Find the string "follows" in the entries and copy each line that has it.

(Records drawn from a dataset)
┌──
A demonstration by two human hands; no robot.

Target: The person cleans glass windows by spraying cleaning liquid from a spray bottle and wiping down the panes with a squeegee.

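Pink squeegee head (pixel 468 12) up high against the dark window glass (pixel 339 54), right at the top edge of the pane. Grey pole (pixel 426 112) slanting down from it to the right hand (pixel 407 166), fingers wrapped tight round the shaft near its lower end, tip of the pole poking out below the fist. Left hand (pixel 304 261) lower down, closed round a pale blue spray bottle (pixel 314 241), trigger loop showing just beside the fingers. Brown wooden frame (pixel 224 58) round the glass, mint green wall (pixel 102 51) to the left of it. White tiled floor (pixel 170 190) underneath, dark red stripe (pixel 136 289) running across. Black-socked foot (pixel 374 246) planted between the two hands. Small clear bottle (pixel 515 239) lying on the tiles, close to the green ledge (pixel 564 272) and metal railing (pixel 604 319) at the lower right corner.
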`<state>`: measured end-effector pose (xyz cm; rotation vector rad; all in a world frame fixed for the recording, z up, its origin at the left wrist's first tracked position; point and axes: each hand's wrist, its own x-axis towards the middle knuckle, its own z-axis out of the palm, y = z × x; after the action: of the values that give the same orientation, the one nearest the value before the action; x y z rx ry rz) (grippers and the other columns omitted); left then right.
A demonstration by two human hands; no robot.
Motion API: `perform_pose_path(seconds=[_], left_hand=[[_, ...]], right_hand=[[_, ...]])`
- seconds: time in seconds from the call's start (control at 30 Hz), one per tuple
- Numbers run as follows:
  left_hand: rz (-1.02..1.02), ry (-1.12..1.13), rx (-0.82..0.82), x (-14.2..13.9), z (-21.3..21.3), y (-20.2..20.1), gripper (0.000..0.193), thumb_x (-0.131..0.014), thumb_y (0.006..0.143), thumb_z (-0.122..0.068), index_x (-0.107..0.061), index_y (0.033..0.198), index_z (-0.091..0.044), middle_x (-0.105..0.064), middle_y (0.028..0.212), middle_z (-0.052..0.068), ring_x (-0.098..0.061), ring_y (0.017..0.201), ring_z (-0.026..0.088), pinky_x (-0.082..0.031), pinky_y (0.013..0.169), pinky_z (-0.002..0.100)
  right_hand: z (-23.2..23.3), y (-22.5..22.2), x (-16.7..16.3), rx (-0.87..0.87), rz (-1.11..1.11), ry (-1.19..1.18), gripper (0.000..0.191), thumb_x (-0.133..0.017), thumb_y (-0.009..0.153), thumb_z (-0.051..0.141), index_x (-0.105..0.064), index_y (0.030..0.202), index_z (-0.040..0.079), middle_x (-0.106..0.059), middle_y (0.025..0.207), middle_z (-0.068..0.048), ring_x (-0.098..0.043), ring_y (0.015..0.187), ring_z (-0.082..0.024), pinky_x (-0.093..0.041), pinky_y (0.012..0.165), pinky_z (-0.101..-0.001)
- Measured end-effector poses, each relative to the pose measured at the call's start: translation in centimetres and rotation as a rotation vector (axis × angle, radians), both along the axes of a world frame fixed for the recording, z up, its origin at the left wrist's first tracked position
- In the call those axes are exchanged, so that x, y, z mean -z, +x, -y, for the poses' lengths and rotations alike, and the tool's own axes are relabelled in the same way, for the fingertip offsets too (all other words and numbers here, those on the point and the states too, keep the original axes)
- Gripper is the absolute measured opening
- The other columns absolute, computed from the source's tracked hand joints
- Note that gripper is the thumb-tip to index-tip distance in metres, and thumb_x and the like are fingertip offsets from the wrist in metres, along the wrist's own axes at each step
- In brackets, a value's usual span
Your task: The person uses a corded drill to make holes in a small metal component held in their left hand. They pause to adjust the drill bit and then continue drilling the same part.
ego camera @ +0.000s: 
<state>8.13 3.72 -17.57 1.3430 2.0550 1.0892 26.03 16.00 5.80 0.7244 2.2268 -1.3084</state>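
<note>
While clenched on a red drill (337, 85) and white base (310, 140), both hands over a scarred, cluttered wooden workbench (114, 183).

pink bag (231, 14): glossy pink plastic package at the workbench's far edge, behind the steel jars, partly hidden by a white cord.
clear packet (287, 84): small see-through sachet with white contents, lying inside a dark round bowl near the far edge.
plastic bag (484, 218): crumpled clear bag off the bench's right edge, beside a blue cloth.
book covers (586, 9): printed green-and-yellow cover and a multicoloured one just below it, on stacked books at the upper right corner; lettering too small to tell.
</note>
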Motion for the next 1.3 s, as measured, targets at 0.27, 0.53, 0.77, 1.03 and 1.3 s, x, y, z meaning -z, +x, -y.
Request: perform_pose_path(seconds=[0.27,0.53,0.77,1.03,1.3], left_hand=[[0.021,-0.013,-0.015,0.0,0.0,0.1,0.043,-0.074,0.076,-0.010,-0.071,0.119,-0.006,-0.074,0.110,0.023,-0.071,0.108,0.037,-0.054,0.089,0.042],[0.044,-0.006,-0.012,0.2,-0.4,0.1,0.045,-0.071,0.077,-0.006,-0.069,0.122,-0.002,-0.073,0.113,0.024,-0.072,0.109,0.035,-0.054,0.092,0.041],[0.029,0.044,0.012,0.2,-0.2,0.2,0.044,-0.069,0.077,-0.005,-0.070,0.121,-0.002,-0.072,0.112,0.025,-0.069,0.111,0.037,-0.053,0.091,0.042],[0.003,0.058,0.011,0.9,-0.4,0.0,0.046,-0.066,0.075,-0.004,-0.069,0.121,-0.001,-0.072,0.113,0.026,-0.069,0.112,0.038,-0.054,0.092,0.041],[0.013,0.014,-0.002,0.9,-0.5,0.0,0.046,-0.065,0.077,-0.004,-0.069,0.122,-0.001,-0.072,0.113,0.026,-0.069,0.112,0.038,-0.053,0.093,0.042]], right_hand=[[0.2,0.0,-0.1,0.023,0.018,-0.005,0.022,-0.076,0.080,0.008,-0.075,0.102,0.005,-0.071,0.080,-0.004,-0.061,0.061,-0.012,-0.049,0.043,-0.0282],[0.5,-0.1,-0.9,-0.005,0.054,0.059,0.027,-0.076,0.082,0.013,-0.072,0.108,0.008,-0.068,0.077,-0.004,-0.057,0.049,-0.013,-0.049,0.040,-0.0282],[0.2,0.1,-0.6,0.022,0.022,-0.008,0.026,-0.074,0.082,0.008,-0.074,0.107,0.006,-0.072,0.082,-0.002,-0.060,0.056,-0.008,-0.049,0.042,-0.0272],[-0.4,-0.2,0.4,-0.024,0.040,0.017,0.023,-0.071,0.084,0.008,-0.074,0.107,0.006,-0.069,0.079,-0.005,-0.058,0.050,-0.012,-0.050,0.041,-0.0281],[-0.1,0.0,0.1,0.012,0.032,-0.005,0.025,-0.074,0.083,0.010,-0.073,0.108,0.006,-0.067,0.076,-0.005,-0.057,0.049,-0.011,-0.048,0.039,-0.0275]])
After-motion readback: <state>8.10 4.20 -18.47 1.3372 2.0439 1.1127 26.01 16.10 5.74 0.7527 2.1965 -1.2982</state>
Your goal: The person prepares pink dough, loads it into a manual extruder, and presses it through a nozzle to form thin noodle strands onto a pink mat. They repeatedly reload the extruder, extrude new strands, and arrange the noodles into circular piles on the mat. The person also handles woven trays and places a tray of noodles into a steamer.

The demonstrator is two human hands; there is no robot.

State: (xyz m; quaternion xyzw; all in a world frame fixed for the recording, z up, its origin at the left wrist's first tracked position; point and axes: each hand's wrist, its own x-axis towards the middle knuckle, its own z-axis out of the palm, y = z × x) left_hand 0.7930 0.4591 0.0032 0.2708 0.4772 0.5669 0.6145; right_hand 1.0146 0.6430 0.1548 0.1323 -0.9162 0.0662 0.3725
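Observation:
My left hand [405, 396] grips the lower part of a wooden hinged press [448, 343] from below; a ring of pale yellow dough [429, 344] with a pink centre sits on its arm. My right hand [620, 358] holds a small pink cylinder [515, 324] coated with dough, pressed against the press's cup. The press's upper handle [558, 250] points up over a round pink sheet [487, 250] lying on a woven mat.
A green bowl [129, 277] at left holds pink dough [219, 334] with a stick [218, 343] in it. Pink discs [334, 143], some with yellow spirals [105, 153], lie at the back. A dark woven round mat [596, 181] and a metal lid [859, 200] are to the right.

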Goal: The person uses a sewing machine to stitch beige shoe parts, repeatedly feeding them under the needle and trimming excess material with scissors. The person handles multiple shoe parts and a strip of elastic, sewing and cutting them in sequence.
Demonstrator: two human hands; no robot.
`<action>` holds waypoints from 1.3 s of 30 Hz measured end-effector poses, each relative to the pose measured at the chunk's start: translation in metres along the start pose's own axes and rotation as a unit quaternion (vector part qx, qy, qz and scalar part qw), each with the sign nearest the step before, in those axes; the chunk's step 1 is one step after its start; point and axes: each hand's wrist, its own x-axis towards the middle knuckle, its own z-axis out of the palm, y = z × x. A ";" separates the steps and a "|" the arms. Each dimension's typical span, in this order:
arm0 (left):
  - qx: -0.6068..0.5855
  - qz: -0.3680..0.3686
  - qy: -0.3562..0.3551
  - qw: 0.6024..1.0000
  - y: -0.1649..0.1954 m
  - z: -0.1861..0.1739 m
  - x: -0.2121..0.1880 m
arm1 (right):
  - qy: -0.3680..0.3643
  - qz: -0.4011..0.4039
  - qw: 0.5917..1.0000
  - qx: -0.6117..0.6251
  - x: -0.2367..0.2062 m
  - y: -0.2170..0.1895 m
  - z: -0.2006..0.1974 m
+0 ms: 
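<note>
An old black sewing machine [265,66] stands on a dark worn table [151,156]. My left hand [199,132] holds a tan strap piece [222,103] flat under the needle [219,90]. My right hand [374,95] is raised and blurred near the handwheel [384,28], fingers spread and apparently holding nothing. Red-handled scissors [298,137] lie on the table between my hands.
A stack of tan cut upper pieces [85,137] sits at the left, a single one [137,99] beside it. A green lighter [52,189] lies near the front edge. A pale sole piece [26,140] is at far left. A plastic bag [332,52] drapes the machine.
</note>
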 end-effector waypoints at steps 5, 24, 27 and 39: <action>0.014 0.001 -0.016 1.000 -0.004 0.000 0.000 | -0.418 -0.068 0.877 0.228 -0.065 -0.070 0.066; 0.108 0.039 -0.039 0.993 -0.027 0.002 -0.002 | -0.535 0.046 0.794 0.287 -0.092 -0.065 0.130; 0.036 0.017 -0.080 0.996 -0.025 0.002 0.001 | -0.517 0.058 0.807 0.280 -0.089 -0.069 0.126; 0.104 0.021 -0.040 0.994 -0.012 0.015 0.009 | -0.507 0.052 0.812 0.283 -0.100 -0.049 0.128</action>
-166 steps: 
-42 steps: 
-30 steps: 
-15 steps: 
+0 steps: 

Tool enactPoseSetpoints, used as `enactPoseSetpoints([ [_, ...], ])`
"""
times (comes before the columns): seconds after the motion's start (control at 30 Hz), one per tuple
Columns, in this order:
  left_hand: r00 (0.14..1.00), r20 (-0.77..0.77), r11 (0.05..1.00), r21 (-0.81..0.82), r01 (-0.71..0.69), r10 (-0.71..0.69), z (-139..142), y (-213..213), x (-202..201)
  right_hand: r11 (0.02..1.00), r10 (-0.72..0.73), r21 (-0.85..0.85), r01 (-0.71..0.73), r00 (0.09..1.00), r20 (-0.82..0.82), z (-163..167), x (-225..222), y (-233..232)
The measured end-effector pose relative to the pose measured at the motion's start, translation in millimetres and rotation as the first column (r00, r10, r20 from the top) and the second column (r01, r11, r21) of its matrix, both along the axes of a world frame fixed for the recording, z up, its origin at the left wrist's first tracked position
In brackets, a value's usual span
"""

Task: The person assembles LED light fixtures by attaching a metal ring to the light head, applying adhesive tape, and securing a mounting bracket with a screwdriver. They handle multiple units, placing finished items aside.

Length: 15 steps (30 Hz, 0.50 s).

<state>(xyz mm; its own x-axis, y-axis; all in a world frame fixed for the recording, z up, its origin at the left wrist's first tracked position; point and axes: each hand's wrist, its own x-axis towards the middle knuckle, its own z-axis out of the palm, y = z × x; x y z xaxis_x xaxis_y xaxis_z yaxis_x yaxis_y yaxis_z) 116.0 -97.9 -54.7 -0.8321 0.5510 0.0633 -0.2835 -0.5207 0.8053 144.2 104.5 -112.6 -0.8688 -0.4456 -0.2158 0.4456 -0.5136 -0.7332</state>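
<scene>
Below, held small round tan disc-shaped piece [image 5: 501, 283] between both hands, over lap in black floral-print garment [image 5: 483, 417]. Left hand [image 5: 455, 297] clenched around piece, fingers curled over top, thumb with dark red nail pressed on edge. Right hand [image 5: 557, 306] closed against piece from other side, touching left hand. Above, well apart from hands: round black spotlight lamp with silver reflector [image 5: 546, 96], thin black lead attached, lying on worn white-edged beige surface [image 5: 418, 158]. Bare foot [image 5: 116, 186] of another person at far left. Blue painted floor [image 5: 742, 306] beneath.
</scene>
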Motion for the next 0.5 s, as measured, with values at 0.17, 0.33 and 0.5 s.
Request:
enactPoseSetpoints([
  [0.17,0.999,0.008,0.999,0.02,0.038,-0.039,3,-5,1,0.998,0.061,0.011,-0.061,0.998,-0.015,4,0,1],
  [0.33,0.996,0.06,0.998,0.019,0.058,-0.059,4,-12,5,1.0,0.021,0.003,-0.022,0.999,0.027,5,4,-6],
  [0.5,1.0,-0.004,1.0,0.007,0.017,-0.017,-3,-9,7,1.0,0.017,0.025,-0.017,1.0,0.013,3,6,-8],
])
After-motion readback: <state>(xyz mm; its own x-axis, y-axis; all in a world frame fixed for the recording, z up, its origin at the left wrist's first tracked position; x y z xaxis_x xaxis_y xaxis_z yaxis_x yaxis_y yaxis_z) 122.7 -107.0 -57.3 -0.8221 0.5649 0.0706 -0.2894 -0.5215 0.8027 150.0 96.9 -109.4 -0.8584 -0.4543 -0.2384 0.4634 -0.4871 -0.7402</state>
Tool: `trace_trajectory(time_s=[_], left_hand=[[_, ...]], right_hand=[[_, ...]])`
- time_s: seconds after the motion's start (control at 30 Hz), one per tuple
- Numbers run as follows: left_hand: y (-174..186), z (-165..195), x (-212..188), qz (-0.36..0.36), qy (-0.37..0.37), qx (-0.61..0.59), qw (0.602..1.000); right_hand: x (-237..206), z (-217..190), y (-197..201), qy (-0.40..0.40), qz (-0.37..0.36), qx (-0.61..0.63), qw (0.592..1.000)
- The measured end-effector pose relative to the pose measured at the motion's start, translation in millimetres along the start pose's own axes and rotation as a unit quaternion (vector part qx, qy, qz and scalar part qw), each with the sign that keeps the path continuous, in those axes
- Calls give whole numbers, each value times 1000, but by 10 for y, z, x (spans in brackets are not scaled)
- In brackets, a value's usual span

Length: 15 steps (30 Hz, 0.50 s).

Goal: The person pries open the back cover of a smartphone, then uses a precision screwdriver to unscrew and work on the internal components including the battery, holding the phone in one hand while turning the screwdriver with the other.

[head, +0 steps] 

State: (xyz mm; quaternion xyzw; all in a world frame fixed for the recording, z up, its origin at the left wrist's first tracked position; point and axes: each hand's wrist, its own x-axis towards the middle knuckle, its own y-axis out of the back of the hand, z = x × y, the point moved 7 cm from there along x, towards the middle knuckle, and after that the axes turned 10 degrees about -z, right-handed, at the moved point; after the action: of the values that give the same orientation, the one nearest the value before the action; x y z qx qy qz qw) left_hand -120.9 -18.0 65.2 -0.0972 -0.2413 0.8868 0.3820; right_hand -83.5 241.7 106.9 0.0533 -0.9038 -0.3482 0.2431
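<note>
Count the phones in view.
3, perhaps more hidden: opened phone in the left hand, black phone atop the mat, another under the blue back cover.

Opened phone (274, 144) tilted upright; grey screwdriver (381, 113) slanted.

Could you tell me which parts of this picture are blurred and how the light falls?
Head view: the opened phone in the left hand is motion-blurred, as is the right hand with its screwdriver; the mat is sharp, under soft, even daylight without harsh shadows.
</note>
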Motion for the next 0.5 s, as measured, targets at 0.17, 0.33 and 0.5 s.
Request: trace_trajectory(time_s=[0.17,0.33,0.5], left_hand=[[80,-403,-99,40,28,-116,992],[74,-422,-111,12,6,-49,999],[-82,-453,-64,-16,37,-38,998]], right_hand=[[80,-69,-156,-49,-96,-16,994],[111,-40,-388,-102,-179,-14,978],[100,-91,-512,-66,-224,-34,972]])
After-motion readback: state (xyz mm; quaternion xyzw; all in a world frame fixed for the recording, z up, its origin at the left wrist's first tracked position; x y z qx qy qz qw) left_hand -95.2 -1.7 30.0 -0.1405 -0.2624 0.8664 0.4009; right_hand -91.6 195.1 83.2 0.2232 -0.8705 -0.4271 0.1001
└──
*TASK SOLUTION*.
- Numbers run as follows:
- Numbers run as follows: left_hand: y (-174..186), z (-165..195), x (-212..188), qz (-0.36..0.36), qy (-0.37..0.37), qx (-0.61..0.59), qw (0.602..1.000); right_hand: x (-237..206), z (-217..190), y (-197..201), qy (-0.40..0.40), qz (-0.37..0.36), qx (-0.61..0.63), qw (0.592..1.000)

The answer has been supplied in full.